> **Task prompt**: Without adding or dropping anything, copy the entries below.

Source data
::::

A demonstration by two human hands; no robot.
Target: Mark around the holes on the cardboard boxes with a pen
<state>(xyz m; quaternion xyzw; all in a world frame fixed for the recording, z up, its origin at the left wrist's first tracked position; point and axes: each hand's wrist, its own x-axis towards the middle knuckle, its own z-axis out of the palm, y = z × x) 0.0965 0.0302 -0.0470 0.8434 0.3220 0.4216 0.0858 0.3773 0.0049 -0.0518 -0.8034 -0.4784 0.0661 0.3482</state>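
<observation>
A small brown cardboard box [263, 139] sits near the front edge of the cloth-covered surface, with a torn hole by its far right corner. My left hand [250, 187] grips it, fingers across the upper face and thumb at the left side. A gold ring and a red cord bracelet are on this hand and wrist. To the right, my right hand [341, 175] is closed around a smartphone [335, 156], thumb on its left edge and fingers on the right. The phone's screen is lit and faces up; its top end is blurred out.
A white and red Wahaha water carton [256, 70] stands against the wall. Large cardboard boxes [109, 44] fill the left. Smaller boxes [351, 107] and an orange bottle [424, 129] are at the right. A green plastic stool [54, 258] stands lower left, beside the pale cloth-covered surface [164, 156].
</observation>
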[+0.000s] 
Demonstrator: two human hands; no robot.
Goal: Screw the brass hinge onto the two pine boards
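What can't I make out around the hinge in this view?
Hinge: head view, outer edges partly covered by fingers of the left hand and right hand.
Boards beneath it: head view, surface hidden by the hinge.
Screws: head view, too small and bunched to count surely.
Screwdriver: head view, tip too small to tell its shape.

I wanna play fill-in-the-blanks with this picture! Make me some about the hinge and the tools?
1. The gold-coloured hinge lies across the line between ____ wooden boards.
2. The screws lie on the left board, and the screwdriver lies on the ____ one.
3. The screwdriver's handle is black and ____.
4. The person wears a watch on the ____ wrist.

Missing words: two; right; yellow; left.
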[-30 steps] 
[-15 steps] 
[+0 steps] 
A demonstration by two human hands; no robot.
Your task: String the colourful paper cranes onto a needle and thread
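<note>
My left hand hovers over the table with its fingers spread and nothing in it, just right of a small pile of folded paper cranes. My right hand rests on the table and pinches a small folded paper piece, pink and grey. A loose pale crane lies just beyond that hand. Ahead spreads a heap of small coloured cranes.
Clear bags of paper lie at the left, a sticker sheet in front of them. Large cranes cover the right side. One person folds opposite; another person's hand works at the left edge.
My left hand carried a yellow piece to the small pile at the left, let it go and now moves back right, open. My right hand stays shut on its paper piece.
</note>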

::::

> **Solution to the problem**:
A demonstration by two human hands; no robot.
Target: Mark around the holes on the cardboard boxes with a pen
<state>(xyz m; quaternion xyzw; all in a world frame fixed for the recording, z up, its origin at the left wrist's first tracked position; point and axes: each hand's wrist, its own x-axis towards the middle knuckle, its own z-axis out of the palm, y = z × x) 0.0965 0.0302 -0.0470 0.8434 0.3220 0.4216 0.0858 0.3773 0.0049 -0.0518 -0.8034 -0.4784 0.0661 0.3482</state>
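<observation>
A small brown cardboard box [263, 139] sits near the front edge of the cloth-covered surface, with a torn hole by its far right corner. My left hand [250, 187] grips it, fingers across the upper face and thumb at the left side. A gold ring and a red cord bracelet are on this hand and wrist. To the right, my right hand [341, 175] is closed around a smartphone [335, 156], thumb on its left edge and fingers on the right. The phone's screen is lit and faces up; its top end is blurred out.
A white and red Wahaha water carton [256, 70] stands against the wall. Large cardboard boxes [109, 44] fill the left. Smaller boxes [351, 107] and an orange bottle [424, 129] are at the right. A green plastic stool [54, 258] stands lower left, beside the pale cloth-covered surface [164, 156].
</observation>
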[+0.000s] 
Demonstrator: two human hands; no robot.
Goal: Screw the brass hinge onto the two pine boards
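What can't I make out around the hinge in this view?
Hinge: head view, outer edges partly covered by fingers of the left hand and right hand.
Boards beneath it: head view, surface hidden by the hinge.
Screws: head view, too small and bunched to count surely.
Screwdriver: head view, tip too small to tell its shape.

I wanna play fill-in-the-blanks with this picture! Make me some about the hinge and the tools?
1. The gold-coloured hinge lies across the line between ____ wooden boards.
2. The screws lie on the left board, and the screwdriver lies on the ____ one.
3. The screwdriver's handle is black and ____.
4. The person wears a watch on the ____ wrist.

Missing words: two; right; yellow; left.
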[-30 steps] 
[-15 steps] 
[+0 steps] 
A demonstration by two human hands; no robot.
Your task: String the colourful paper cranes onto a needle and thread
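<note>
My left hand hovers over the table with its fingers spread and nothing in it, just right of a small pile of folded paper cranes. My right hand rests on the table and pinches a small folded paper piece, pink and grey. A loose pale crane lies just beyond that hand. Ahead spreads a heap of small coloured cranes.
Clear bags of paper lie at the left, a sticker sheet in front of them. Large cranes cover the right side. One person folds opposite; another person's hand works at the left edge.
My left hand carried a yellow piece to the small pile at the left, let it go and now moves back right, open. My right hand stays shut on its paper piece.
</note>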

This answer has now been given in full.